● **Work required**
Among the lines below, how many have the word "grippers"? The reply is that number alone.
══ Data section
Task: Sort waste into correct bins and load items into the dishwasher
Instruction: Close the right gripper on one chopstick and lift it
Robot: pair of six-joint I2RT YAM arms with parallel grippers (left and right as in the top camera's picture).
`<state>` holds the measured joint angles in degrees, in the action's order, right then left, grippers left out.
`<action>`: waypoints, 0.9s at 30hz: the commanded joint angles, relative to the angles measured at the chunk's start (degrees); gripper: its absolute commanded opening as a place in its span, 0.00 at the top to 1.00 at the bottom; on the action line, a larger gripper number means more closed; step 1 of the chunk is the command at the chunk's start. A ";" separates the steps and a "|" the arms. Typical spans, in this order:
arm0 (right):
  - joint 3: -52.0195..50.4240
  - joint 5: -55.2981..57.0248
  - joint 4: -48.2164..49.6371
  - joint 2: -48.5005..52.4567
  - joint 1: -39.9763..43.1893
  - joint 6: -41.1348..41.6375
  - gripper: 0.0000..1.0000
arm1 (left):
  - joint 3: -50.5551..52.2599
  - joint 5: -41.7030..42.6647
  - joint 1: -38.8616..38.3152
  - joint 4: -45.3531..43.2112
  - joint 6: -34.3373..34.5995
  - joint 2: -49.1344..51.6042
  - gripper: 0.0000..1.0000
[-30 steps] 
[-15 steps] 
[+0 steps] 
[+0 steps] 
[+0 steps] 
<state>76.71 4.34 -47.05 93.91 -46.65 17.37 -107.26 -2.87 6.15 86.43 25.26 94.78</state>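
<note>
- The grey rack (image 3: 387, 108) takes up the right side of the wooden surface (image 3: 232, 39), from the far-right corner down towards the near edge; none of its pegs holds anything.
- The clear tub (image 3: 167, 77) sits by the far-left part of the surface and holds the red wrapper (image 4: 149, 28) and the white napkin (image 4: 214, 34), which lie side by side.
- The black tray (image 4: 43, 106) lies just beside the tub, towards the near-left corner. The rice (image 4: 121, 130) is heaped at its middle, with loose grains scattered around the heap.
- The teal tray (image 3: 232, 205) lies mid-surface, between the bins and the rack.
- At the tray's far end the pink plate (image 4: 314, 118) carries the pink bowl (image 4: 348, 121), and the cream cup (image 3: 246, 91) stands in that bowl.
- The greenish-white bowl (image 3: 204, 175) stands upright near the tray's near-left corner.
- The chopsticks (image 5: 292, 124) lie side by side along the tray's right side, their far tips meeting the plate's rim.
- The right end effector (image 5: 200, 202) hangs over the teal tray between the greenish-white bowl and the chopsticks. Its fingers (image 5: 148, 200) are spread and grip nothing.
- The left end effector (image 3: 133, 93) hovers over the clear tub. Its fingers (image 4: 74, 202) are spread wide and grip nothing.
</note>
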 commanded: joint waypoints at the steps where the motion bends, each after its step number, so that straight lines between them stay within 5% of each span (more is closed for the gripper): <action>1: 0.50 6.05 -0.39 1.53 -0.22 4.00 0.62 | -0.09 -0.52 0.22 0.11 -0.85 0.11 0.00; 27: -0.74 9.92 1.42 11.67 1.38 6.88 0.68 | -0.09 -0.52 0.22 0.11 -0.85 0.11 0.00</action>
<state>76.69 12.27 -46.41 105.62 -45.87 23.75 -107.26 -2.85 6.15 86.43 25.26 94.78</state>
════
● **Problem solution**
2